A while back, I was asked to write a link shortener for a startup. It took me a day to come up with a production ready version, but I warned them about collisions and other possible limitations. I used nanoid to generate IDs. They asked me to use Mongo along with Express, and I did so. Not the best choice due to limited opportunity of optimizations.
Fast-forward a few months, that link shortener was performing well on a two core ec2 instance. I left that startup later, but one problem that stuck with me was collisions. They used to face errors due to collisions. Collisions increased with time, having some business impact.
Later, I decided to write an open source link shortener. I picked Fiber (Go) and PostgreSQL instead of Express and Mongo 1. After some hours, I had a working link shortener, which was already faster and reliable than what I created previously.

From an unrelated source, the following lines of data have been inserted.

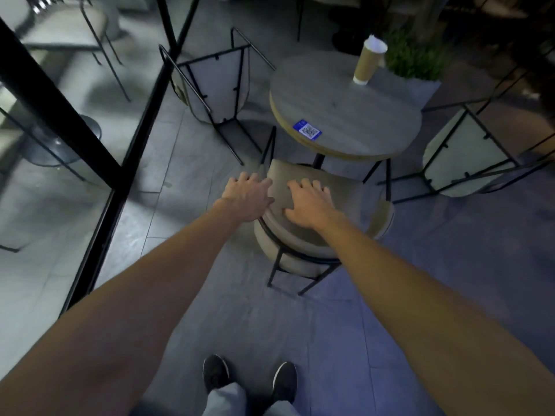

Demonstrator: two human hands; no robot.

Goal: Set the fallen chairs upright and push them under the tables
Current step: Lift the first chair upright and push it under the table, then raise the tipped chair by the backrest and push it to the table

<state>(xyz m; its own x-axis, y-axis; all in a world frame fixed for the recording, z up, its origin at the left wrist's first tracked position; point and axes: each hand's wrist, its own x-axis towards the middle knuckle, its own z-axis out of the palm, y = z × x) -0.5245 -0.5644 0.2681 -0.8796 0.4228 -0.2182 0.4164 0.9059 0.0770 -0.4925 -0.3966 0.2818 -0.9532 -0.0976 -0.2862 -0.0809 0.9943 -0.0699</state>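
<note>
A beige cushioned chair (339, 187) on black metal legs stands upright in front of me, its front part under the round grey table (345, 115). My left hand (247, 198) rests at the left edge of its backrest, fingers spread. My right hand (309, 202) lies flat on the top of the backrest, fingers apart. A second chair (219, 85) lies tipped over to the left of the table, legs pointing out. A third chair (459, 151) lies fallen at the table's right.
A paper cup (368, 63) stands on the table's far side, a blue QR sticker (307, 130) near its front edge. A potted plant (417, 64) sits behind. A black-framed glass partition (120, 175) runs along the left. My shoes (249, 376) stand on grey floor tiles.
</note>
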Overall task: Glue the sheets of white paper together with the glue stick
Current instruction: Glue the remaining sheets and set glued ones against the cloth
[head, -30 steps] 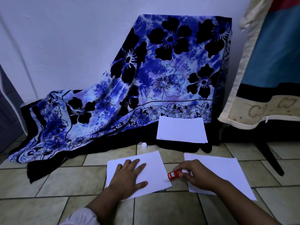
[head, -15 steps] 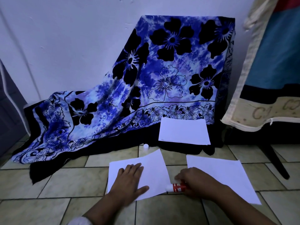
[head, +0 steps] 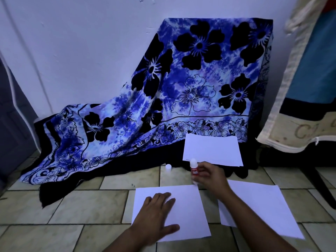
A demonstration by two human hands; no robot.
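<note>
A white sheet (head: 183,206) lies on the tiled floor in front of me. My left hand (head: 154,215) rests flat on it, fingers spread. My right hand (head: 209,176) grips a red and white glue stick (head: 194,170) nearly upright, its lower end at the sheet's far right corner. A second white sheet (head: 258,204) lies to the right, partly under my right forearm. Another sheet (head: 211,151) rests on the dark cloth behind. The glue stick's white cap (head: 168,167) stands on the floor beyond the near sheet.
A blue floral cloth (head: 181,91) drapes over something against the white wall and spills onto the floor at left. A cushioned piece with a blue cover (head: 309,70) hangs at the right, a dark leg (head: 320,186) beneath it.
My right hand has carried the glue stick from the sheet's near right edge up to its far right corner and turned it upright. The left hand stays pressed on the sheet.
</note>
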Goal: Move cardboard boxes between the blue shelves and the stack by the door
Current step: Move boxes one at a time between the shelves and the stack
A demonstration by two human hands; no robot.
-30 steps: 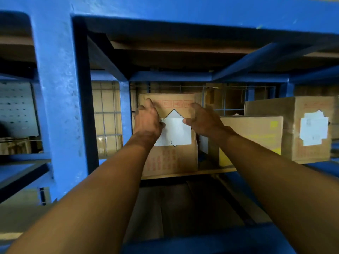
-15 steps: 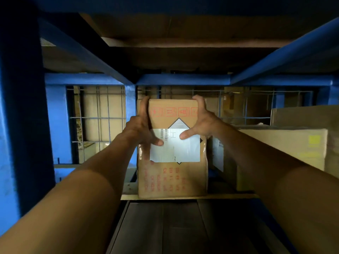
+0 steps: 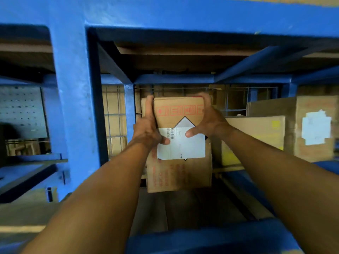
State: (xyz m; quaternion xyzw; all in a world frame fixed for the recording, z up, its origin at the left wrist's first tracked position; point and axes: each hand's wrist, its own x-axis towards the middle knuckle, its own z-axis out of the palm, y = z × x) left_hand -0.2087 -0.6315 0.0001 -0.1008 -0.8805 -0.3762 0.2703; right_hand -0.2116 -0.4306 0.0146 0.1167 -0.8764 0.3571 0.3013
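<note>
A tall cardboard box [image 3: 180,173] with red print and a white label stands inside the blue shelf [image 3: 73,110], raised a little above the wooden shelf board. My left hand [image 3: 147,132] grips its upper left edge, fingers over the side and thumb on the label. My right hand [image 3: 207,119] grips its upper right edge the same way. Both arms reach straight into the bay.
To the right stand a low box with yellow marks [image 3: 255,136] and a bigger box with a white patch [image 3: 315,129]. A thick blue upright [image 3: 77,143] rises on the left. Wire mesh [image 3: 114,121] closes the back. A blue beam [image 3: 211,239] crosses the front edge.
My hands shifted from the box front to its upper side edges. The box has come forward off the back ledge and the view has pulled back out of the bay.
</note>
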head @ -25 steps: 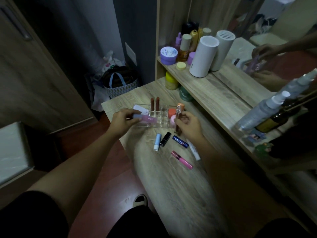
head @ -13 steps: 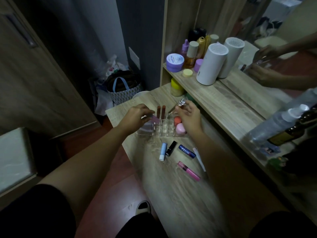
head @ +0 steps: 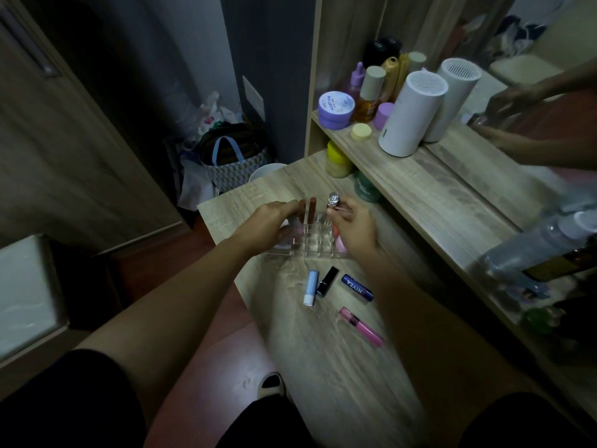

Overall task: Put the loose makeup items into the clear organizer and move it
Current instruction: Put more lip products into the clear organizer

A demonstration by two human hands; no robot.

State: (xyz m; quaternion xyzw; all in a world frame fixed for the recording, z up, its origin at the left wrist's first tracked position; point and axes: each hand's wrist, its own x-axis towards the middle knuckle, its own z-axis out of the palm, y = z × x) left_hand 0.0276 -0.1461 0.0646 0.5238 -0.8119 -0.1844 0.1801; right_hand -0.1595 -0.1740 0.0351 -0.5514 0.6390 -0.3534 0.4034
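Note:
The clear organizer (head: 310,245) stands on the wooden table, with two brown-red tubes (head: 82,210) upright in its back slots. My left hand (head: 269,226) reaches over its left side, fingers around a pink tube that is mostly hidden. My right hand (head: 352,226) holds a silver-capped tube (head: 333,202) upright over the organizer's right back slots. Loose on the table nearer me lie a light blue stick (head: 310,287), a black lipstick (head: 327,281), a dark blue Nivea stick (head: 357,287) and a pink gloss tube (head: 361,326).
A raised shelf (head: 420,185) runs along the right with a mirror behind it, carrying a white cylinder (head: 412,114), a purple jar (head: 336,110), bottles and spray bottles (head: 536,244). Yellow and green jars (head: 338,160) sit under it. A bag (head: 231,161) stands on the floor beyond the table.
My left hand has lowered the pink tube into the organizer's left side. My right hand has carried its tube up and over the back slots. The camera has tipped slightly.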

I still had to fix a few things —
- Reducing lookup time
- Minimizing failures
- Increasing creation speed
- Increasing retrieval speed
- Adding analytics
Reducing lookup time
Database lookup before creating every link was problematic. I decided to fix it first. After some digging, I came across Probabilistic Data Structures. The possible candidates were Bloom Filters, Cuckoo Filters and Quotient Filters. After some testing and thinking, I picked Bloom Filters.
When I was looking for implementations, I found out that Bitly had one old implementation in their GitHub repo 2. I used bloom after writing a thread-safe wrapper around it. By using that to lookup before generating IDs, the lookup time reduced significantly.
When Bloom Filters helped reduce lookup time, I figured out that I can utilize this reduced lookup time to minimize failures due to collisions. I implemented a recursive fallback ID generator with limit. Now, failures due to collisions were reduced, and this link shortener was almost fail-safe, yet much faster than previous one.
By now, I implemented a way to back up and restore these bloom filters. In case of missing backup, I generated bloom-filters from database.
Increasing creation speed
Since I was no longer using the database for checking the existence of an ID, the only db query left was
create query for link. Upon thinking about ways to speed this up, goroutines came in mind. I created a worker to queue and batch insert IDs. Now, for every link creation request, the link data was pushed in batch with the help of channels and since there was no collision of generated ID. This approach worked, and creation speed went up by a few times.
Increasing retrieval speed
Now that my link creation speed was way higher than retrieval, I wanted to optimize retrieval too, but I was limited by db connections. I tuned my PostgreSQL instance to have around 3000 connections 3. This worked, but retrieval wasn't that fast. It still isn't, but the possible solution is to put these ID link pairs in Redis and use that. The insertion can be done on startup 4.
Since the real benefit of link shortener for businesses was to extract data and analyze traffic from these links. I decided to implement that too. I was already getting IP and User-Agent. All I needed was a user-agent parser and an IP info parser. I found a good parser for user agents and used GeoLite2 from MaxMind to parse IP info. Since every click had info, I decided to implement a worker pool and sent data there for paring and batch ingestion to avoid request slowdowns.
As I've interacted with almost every popular TimeSeries Database, I picked Timescale since it was already PostgreSQL based and was fast enough. 5. The workers ingested events fine, and I had a good amount of data-points for every single click.
At some point, I thought about generating all IDs beforehand, randomizing them and using that to create links. No collisions at all. That could be stored in a few GB. I had some other crazy ideas, but I avoided them for now.
I named this after Wormholes, the imaginary links between two distant points in space. This system is still not finished. More databases can be supported, and analytics data can be rendered beautifully to make this a production ready and reliable system, but I'm already building something else and will come back to this later.
- A database that I try to avoid↩
- Which I guess how they solved it too. Not sure if they still do the same↩
- Since, just bumping
max_connectionsdoesn't work. I used PGTune to generate config for 3000 connections.↩
- Any better ideas ?↩
- I admit there were better choices and Druid is my favorite, but this was a self-contained system and not a cluster-mess Druid is and because I wanted to use Timescale↩